Est-ce la villa à 3 millions de dollars qui l’a trahi ou la voiture de luxe ? En tout cas, elles lui ont été confisquées et, surtout, Barry Himes a été condamné à six ans et demi de prison par un tribunal américain en 2002 pour importation illégale de 600 tonnes de CFC*. Ce gaz était largement utilisé dans l’industrie du froid (réfrigérateur, climatisation...) et de la propulsion (aérosols...) avant d’être peu à peu interdit par le protocole de Montréal (1987) pour son effet destructeur sur la couche d’ozone. L’interdiction a fait naître un vaste marché noir de CFC à l’échelle de la planète, notamment pour réparer le matériel réfrigérant existant. En 2000, les Nations unies l’estimaient entre 20 000 et 30 000 tonnes par an.
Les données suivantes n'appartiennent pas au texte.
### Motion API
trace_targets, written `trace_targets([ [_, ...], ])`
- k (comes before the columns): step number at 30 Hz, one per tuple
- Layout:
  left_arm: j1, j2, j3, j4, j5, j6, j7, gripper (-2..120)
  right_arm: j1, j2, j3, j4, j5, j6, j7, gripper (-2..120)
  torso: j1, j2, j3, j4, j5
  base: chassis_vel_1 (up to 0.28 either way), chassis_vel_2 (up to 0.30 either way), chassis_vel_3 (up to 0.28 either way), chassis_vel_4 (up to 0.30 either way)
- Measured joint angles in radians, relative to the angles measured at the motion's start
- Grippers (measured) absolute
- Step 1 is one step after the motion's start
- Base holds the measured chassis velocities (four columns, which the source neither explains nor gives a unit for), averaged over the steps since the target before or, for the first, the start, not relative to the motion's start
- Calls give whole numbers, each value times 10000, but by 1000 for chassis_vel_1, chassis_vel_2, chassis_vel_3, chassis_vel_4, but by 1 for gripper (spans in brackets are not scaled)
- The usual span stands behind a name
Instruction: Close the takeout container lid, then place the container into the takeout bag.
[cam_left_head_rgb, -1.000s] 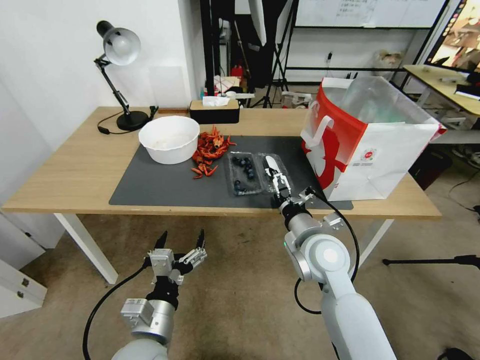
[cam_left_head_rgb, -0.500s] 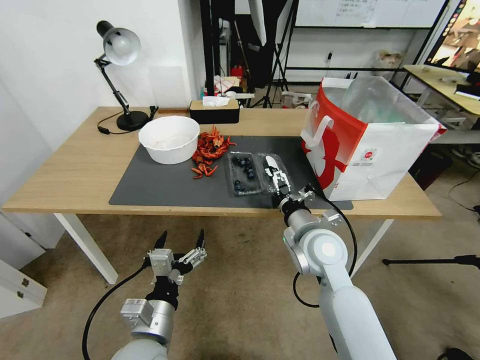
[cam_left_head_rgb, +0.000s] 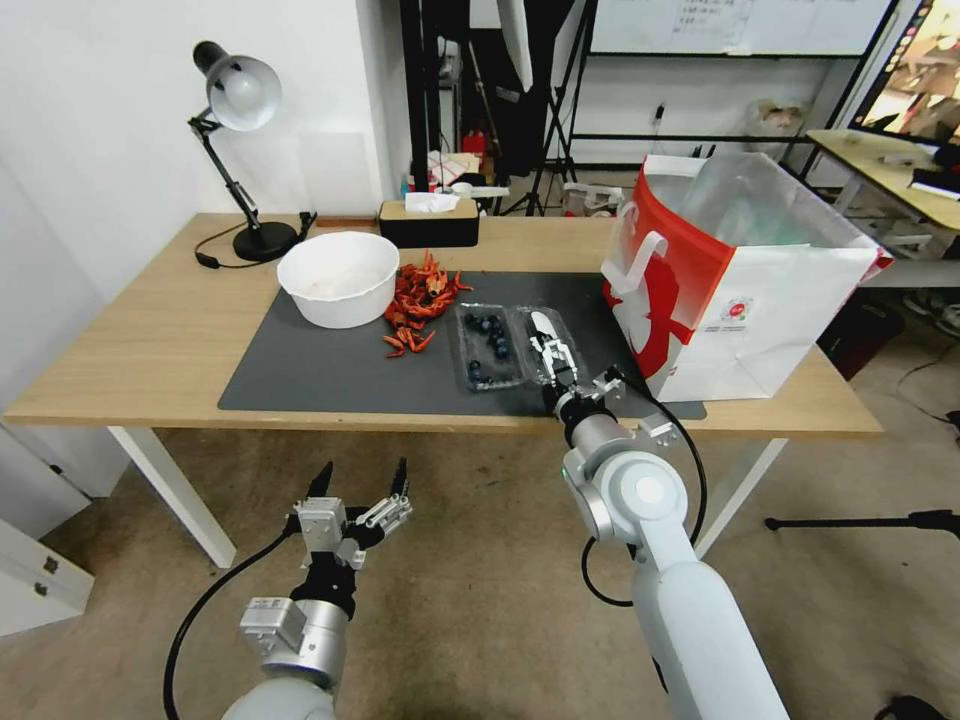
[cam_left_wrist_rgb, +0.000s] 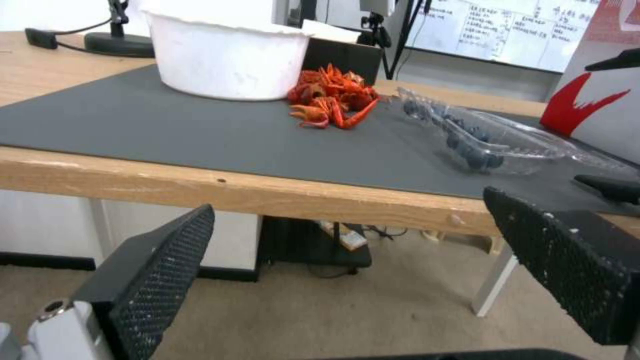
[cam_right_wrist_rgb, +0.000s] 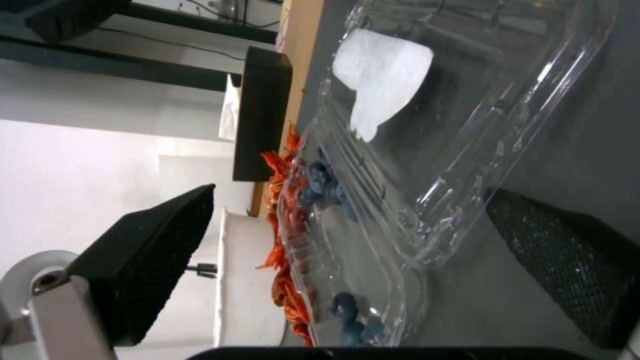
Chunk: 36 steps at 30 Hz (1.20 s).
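The fingers (cam_right_wrist_rgb: 560, 250) of the right gripper (cam_left_head_rgb: 557, 357) are spread over the near end of the labelled clear lid (cam_left_head_rgb: 548, 343) of the open clear plastic takeout container (cam_left_head_rgb: 490, 346), which is laid flat on the counter's (cam_left_head_rgb: 150, 340) dark mat (cam_left_head_rgb: 330, 365). The left gripper (cam_left_head_rgb: 362, 485) is held below the counter edge, fingers spread.

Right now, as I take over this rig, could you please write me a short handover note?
Right gripper: open, over the near end of the lid, holding nothing.
Left gripper: open, parked low in front of the table.
Takeout container: open flat on the dark mat, blueberries inside.
Takeout bag: upright, right of the container.
Done: nothing.
Left: close the lid, bag the container.
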Motion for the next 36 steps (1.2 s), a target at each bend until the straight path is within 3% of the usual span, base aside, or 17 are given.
trace_targets([
  [24, 81, 5, -12, 52, -38, -117, -20, 100, 276, 119, -96, -244, -383, 109, -396, 100, -1, 1, 1, 1, 1, 0, 0, 0, 0],
  [36, 157, -38, -12, 59, 10, -240, -19, 100, 151, -42, -473, -38, -2872, 390, -1291, 100, 0, 1, 1, 0, -1, 0, 0, 0, 0],
])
Pour permettre la transition technologique nécessaire, le texte de Montréal et ses protocoles additionnels instituaient une interdiction progressive, et de manière différenciée. Ainsi, les pays développés devaient réduire par palier la production et les importations de CFC à partir de 1989, pour les stopper totalement à partir du 1er janvier 1996. Pour les pays en développement, ces deux étapes étaient respectivement fixées à 2003 et au 1er janvier 2010. Un décalage qui, en autorisant certains à faire ce qui devenait interdit à d’autres, a favorisé les trafics.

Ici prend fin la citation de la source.